Background. Left ventricular mass (LVM) is increased in 20-25% of untreated hypertensive patients and influences cardiovascular morbidity and mortality. It is kept under control by mineralocorticoids, angiotensin II, genetic and emodynamics factors. Association of the renin angiotensin aldosterone system (RAA) genes and sodium sensitivity with LVM has been reported by many authors but it remains controversial for the small sample size of the cohorts studied and for the study design (methodology and stratification, genetic heterogeneity). Aim of the study.

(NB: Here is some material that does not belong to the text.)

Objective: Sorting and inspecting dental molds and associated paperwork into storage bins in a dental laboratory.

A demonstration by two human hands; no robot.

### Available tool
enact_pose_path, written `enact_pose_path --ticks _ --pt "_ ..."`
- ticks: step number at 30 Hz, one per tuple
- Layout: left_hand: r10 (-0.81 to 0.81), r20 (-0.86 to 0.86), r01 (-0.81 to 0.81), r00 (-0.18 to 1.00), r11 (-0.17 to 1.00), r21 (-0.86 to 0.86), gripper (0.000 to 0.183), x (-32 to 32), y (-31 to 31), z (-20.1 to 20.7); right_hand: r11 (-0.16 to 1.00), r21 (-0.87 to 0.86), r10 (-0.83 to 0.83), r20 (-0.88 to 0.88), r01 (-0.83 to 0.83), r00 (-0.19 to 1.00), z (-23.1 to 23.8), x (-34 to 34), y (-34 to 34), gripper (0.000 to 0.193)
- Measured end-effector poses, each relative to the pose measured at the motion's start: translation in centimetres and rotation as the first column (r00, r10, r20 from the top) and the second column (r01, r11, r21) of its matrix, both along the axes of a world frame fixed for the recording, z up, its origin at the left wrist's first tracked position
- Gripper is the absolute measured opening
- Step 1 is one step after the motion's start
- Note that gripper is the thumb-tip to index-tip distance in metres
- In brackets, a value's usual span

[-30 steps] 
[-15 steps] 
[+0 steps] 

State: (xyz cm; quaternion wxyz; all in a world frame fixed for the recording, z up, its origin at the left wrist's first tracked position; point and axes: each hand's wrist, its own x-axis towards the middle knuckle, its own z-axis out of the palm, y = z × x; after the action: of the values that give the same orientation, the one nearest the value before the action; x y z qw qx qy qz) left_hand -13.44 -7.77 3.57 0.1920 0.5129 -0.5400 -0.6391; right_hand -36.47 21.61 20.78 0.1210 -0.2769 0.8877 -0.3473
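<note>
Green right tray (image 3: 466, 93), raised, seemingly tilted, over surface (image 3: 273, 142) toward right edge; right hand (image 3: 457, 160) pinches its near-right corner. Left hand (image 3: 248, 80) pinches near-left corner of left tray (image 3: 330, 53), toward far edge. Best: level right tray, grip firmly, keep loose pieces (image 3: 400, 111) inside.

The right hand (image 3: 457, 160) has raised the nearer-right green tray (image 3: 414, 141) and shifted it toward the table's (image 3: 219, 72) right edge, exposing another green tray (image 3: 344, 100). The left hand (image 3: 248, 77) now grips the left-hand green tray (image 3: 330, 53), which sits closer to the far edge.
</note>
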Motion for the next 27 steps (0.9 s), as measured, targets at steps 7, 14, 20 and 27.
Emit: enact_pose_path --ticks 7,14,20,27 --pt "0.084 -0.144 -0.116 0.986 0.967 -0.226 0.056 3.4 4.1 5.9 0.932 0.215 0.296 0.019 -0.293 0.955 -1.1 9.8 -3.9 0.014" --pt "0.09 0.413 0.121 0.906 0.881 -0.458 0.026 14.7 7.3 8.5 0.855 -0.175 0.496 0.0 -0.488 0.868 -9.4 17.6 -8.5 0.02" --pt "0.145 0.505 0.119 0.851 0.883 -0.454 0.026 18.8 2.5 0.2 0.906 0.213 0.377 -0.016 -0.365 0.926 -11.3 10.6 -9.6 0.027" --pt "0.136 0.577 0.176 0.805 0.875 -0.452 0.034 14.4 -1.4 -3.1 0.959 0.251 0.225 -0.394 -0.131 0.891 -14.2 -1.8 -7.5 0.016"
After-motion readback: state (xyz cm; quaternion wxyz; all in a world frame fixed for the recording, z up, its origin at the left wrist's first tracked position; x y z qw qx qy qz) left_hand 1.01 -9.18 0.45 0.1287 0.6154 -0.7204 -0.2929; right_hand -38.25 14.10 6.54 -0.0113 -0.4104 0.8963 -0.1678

To assess the cardiovascular events as a function of genotype (RAA system genes and sodium sensitivity) and of LVM on a large cohort of untreated, genetically homogeneus esssential hypertensive patients. We studied on 473 patients Methods. n=473 untreated, genetically homogeneous essential hypertensive patients were studied (age: 47.3 ± 9.8 old); M/F: 257/172; BP at the time of first visit: 156 mmHg ). All patients’ data were recorded on electronic file. Results. The A1166C polymorphism of the AT1R gene was found associated with LVM. No association between the genes under study and cardiovascular events was found even when they were analysed as a function of cardiac mass. Conclusions. our data confirm that LVM is a determinant of cardiovascular damage and indicate that association studies do not have the potential to reveal the genetic component of cardiovascular events.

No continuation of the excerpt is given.